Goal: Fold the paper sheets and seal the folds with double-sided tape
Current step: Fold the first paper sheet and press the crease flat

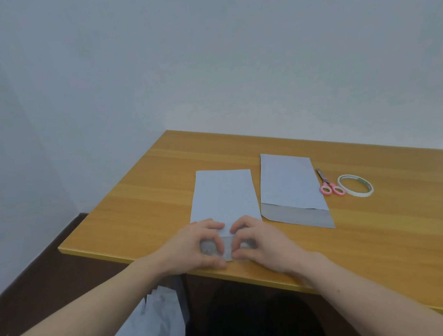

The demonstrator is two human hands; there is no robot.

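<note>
Two folded sheets lie on the table: the right-hand sheet looks finished to me, its bottom flap turned up, while the near sheet sits at the table's front edge with its bottom flap only now being worked. My left hand and right hand both pinch that flap between curled fingers and thumbs, pressing it down. The tape roll and scissors rest beside the finished sheet, and more loose sheets wait below the table, so I judge much is left.
</note>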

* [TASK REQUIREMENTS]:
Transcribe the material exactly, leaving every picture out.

* [ANSWER SECTION]:
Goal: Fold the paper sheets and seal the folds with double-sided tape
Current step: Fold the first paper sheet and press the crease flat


The demonstrator is two human hands; there is no robot.

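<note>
Two folded sheets lie on the table: the right-hand sheet looks finished to me, its bottom flap turned up, while the near sheet sits at the table's front edge with its bottom flap only now being worked. My left hand and right hand both pinch that flap between curled fingers and thumbs, pressing it down. The tape roll and scissors rest beside the finished sheet, and more loose sheets wait below the table, so I judge much is left.
</note>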

This output requires nothing further.